Sunday, 4 March 2012

Climate change: Texas water woes


Thousands Of Texas Farmers Won't Get Irrigation Water For The First Time In History

Business Insider, 2 March, 2012


HOUSTON (AP) — Thousands of Texas rice farmers won't get water for irrigation this year because lakes and rivers remain low after more than a year of drought.

The Lower Colorado River Authority said Friday it won't release water from two Austin-area lakes into the rivers and canals the farmers use for irrigation. The announcement was expected, but notable as the first time in the authority's history that it won't provide the water.

Texas is one of the six largest rice producers in the country, and the farmers in the Colorado River basin make up almost three-quarters of the state's total rice acreage. But without irrigation, many farmers will be able to plant only a fraction of the rice they usually grow, and some won't plant any.

"Farmers were prepared for the almost inevitability of this ... but things came so close at the end, there were some who thought we might get it," said Ronald Gertson, who grows rice in Lissie, about 60 miles southwest of Houston.

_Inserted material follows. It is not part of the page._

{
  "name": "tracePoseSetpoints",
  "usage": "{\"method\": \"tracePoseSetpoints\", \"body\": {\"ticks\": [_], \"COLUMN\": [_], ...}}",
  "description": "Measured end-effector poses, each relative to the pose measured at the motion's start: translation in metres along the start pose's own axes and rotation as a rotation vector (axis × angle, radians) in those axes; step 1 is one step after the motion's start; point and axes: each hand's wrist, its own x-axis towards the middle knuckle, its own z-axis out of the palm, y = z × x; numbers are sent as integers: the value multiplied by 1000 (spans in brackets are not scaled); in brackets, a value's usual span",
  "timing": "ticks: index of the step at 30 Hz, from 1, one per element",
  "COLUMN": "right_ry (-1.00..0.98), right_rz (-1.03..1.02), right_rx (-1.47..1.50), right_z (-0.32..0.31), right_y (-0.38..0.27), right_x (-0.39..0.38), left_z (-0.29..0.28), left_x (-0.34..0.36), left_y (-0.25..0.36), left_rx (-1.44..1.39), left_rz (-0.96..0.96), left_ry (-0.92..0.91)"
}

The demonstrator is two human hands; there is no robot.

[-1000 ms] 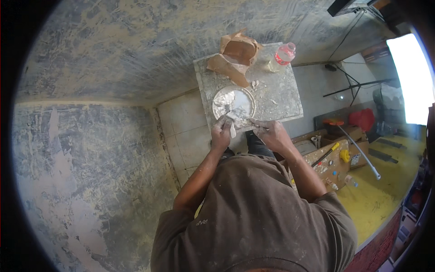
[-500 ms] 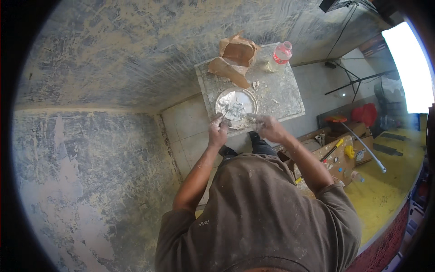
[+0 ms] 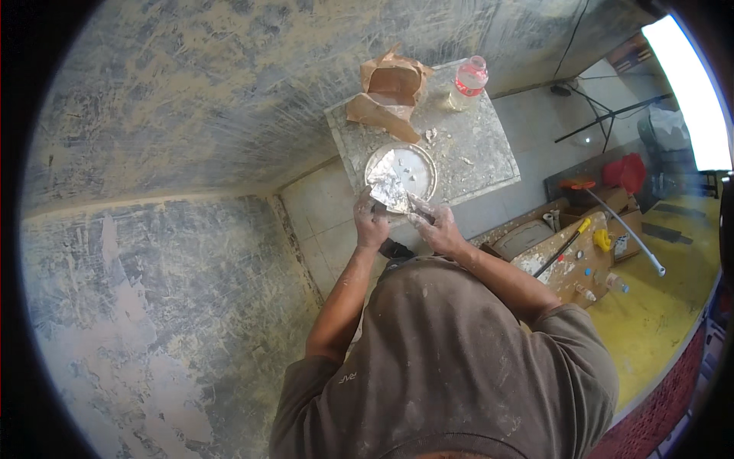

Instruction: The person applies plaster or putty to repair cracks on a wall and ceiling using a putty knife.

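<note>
A round white bucket lid (image 3: 429,170) with a raised rim lies near the front left corner of a paint-stained board, with white putty lumps in it. Over its near left part is a putty knife (image 3: 388,196) with a wide, putty-smeared blade. My left hand (image 3: 371,224) is closed on its dark handle at the lid's near edge. Close by on the right, my right hand (image 3: 438,232) grips a second putty knife (image 3: 417,205), its blade edge beside the first one. My fingers hide most of this tool. Both hands are smeared with white.
A torn brown paper bag (image 3: 384,115) and a clear bottle with a red label (image 3: 471,76) stand at the board's (image 3: 489,145) back. Rough plastered walls (image 3: 191,99) rise behind and at left. To the right are cardboard boxes (image 3: 581,260), a pole (image 3: 631,237) and a red bag (image 3: 625,173).
My right hand has come in from the right, lower and closer to my left hand. The two blades are now together at the lid's near edge. The view has shifted slightly.
</note>
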Motion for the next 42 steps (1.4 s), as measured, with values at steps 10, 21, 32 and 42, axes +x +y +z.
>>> {"method": "tracePoseSetpoints", "body": {"ticks": [10, 21, 32, 42], "right_ry": [62, -78, 10, 167], "right_rz": [22, 124, -144, -45], "right_rx": [117, 289, 171, 104], "right_z": [4, -1, -14, -45], "right_y": [0, 9, 35, 27], "right_x": [10, 19, 10, -2], "left_z": [-14, -91, -114, -82], "left_x": [19, 71, 97, 70], "left_y": [20, 35, 51, 26], "left_rx": [109, 403, 641, 397], "left_rz": [158, 477, 677, 412], "left_ry": [18, -197, -369, -203]}}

Conditions have eased in recent weeks with some significant rains, but two-fifths of the state remains in a severe drought. As of Friday morning, lakes Travis and Buchanan were about 3,200 acre-feet, or more than 1 billion gallons, short of the level they'd need to reach for the farmers to receive water.

A small percentage of farmers, those with senior water rights along the river, will get about 20,000 acre-feet of water. The rest will not get any.

LCRA spokeswoman Clara Tuma had said Thursday that the authority did not expect to reach the 850,000 acre-feet needed to provide water to all farmers.

But even if the lake levels had hit that mark, farmers would have received only 25 percent of the water they needed for their crops for this season, Gertson said. They would have had to break up big fields into smaller ones and do a lot of other improvising to make that work, he said.

"It would not have been the most efficient use of resources," said Gertson, whose family has grown rice in the area for five generations. "So while I'm not happy not to get water, I wouldn't have been jumping for joy to get only 25 percent."

He has estimated he can grow about a third of his rice with groundwater. If he pushes it, he might get about 45 percent of the acres he normally plants. Like many farmers, he had already been looking at what he could do to cut costs and make it through what's clearly going to be a hard year.

The three counties that won't get irrigation water — Wharton, Colorado and Matagorda — are some of the poorest in the state, with poverty levels above the national average. Many farmers in the region alternate between growing rice and ranching, but those with cattle sold off much of their livestock last year as the drought parched rangeland and pushed up hay prices.